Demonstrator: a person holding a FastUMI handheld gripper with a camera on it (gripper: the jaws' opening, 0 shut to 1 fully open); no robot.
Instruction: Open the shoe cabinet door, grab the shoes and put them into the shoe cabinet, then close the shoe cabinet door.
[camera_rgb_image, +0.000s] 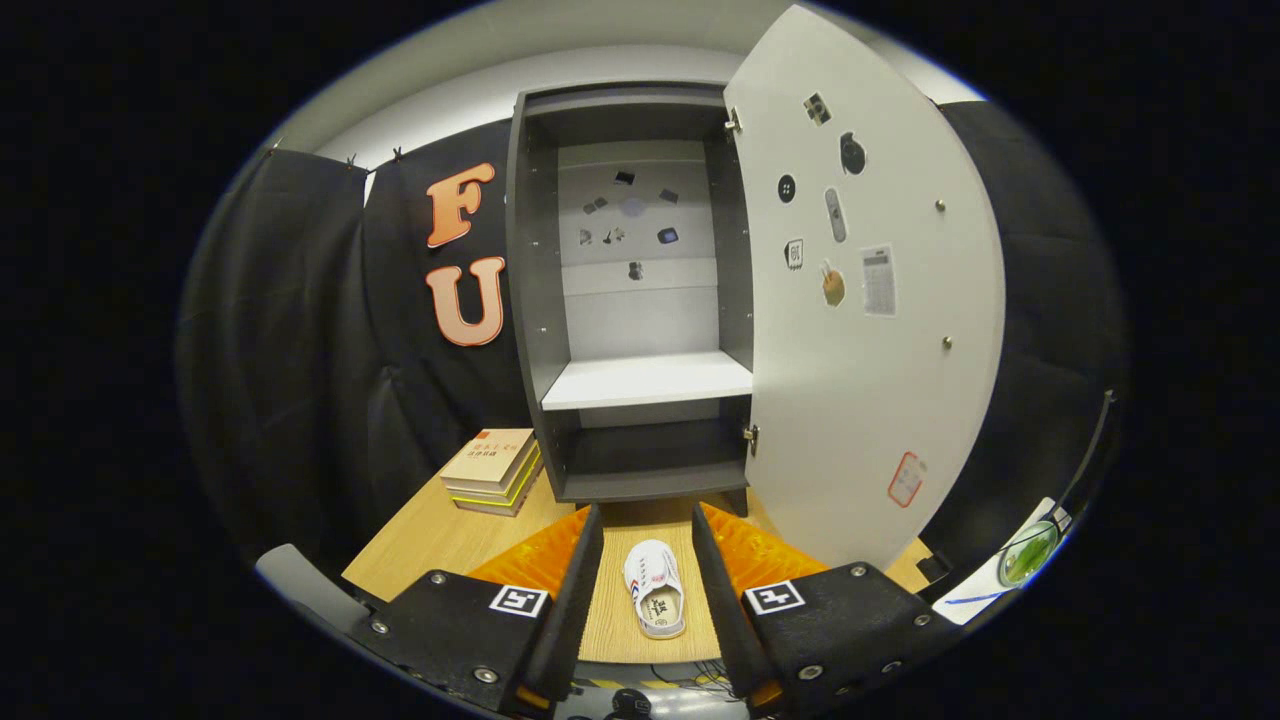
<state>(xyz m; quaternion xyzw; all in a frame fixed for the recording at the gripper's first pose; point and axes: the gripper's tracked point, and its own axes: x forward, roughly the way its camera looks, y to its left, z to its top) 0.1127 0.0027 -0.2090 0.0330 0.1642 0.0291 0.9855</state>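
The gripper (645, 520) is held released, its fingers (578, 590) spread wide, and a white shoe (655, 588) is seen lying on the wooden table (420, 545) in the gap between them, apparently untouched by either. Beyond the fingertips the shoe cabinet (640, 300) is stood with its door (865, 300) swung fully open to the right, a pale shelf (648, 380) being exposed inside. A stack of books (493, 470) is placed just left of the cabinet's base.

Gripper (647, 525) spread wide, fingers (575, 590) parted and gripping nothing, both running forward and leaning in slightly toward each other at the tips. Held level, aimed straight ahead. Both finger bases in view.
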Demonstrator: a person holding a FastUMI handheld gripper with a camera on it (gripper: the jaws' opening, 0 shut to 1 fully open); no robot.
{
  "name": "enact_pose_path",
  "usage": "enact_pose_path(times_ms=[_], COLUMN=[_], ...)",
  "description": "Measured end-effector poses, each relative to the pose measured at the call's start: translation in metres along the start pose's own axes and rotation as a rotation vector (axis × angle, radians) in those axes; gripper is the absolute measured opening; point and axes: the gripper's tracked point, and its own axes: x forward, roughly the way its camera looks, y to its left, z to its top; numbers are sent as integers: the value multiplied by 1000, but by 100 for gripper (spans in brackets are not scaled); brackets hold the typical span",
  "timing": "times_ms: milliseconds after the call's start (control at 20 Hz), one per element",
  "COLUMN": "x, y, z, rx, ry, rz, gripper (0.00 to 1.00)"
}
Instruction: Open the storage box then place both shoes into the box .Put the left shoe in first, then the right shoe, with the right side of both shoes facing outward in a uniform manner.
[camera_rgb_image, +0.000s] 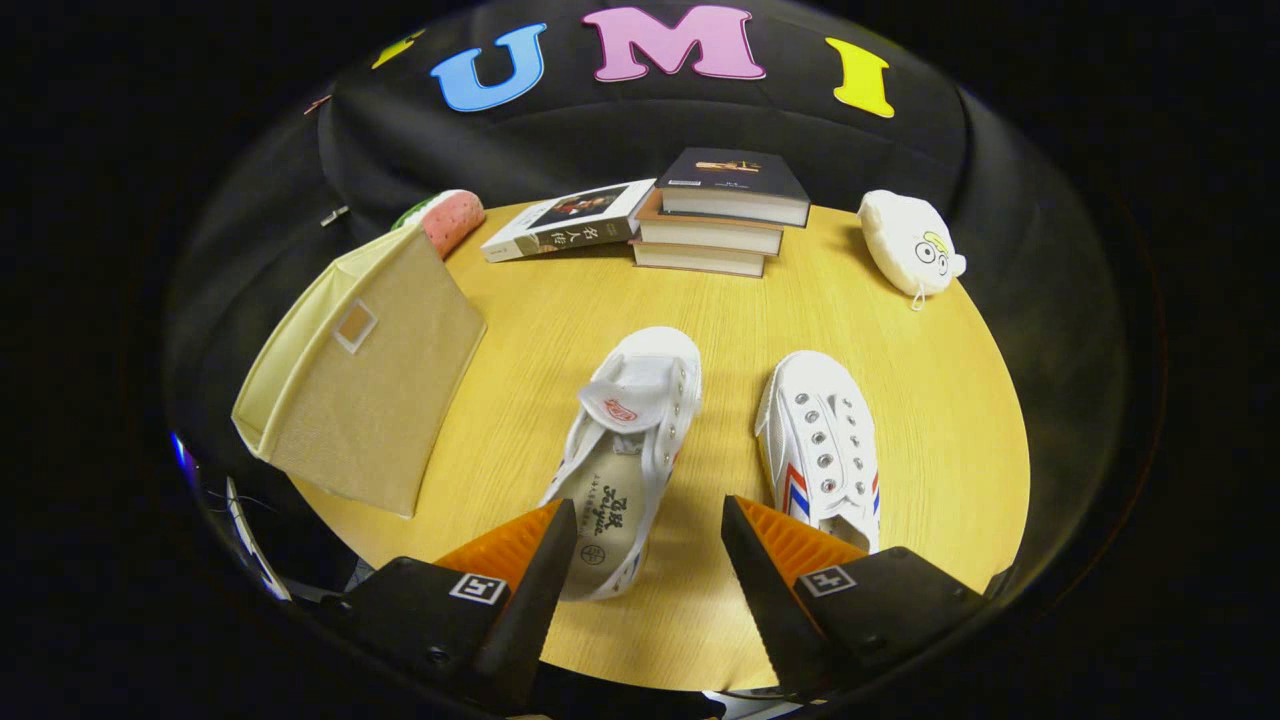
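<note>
Above, claw (648, 520) spread (empty), left shoe (630, 455), right shoe (822, 445)

Two white shoes on the bench: one with its tongue flipped up (630, 450), one with red-blue side stripes (822, 445); one beige fabric storage box (365, 375); four books: three in a stack (720, 212), one lying beside it (565, 222); two plush toys: one white (910, 243), one pink-and-green (448, 217); one round wooden bench (900, 400); one tool (648, 520), fingers apart, holding nothing.
</note>
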Motion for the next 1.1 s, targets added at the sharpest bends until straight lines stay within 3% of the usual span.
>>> enact_pose_path(times_ms=[350,600,750,800,1100], x=[50,65,63,64,54], y=[-3,2,-7,-7,-2], z=[-1,8,9,8,15], rx=[46,57,119,167,259], ry=[43,27,20,30,25], rz=[-58,-79,-92,-88,-80], gripper=[70,35,23,9,5])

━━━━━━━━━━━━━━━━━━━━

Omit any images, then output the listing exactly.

▶ [ANSWER FOR THIS EXERCISE]:
Demonstrator: a person holding a FastUMI handheld gripper with a camera on it (gripper: the jaws' opening, 0 shut to 1 fully open); no robot.
Instruction: Open the shoe cabinet door, grab the shoes and put them into the shoe cabinet, then close the shoe cabinet door.
[camera_rgb_image, +0.000s] 
<state>(xyz m; quaternion xyzw; all in a frame fixed for the recording at the gripper's first pose; point and axes: the gripper's tracked point, and its own axes: x forward, roughly the way its camera looks, y to its left, z to its top) 0.1127 0.0027 -0.2090 0.0330 0.1642 0.0291 0.9855</state>
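The gripper (645, 520) is held released, its fingers (578, 590) spread wide, and a white shoe (655, 588) is seen lying on the wooden table (420, 545) in the gap between them, apparently untouched by either. Beyond the fingertips the shoe cabinet (640, 300) is stood with its door (865, 300) swung fully open to the right, a pale shelf (648, 380) being exposed inside. A stack of books (493, 470) is placed just left of the cabinet's base.

Gripper (647, 525) spread wide, fingers (575, 590) parted and gripping nothing, both running forward and leaning in slightly toward each other at the tips. Held level, aimed straight ahead. Both finger bases in view.
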Demonstrator: a person holding a FastUMI handheld gripper with a camera on it (gripper: the jaws' opening, 0 shut to 1 fully open); no robot.
{
  "name": "enact_pose_path",
  "usage": "enact_pose_path(times_ms=[_], COLUMN=[_], ...)",
  "description": "Measured end-effector poses, each relative to the pose measured at the call's start: translation in metres along the start pose's own axes and rotation as a rotation vector (axis × angle, radians) in those axes; gripper is the absolute measured opening; point and axes: the gripper's tracked point, and its own axes: x forward, roughly the way its camera looks, y to its left, z to its top; numbers are sent as integers: the value multiplied by 1000, but by 100 for gripper (spans in brackets are not scaled); brackets hold the typical span",
  "timing": "times_ms: milliseconds after the call's start (control at 20 Hz), one per element",
  "COLUMN": "x, y, z, rx, ry, rz, gripper (0.00 to 1.00)"
}
Instruction: Open the storage box then place both shoes into the box .Put the left shoe in first, then the right shoe, with the right side of both shoes facing outward in a uniform manner.
[camera_rgb_image, +0.000s] 
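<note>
Above, claw (648, 520) spread (empty), left shoe (630, 455), right shoe (822, 445)

Two white shoes on the bench: one with its tongue flipped up (630, 450), one with red-blue side stripes (822, 445); one beige fabric storage box (365, 375); four books: three in a stack (720, 212), one lying beside it (565, 222); two plush toys: one white (910, 243), one pink-and-green (448, 217); one round wooden bench (900, 400); one tool (648, 520), fingers apart, holding nothing.
</note>
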Motion for the next 1.1 s, targets added at the sharpest bends until straight lines stay within 3% of the usual span.
>>> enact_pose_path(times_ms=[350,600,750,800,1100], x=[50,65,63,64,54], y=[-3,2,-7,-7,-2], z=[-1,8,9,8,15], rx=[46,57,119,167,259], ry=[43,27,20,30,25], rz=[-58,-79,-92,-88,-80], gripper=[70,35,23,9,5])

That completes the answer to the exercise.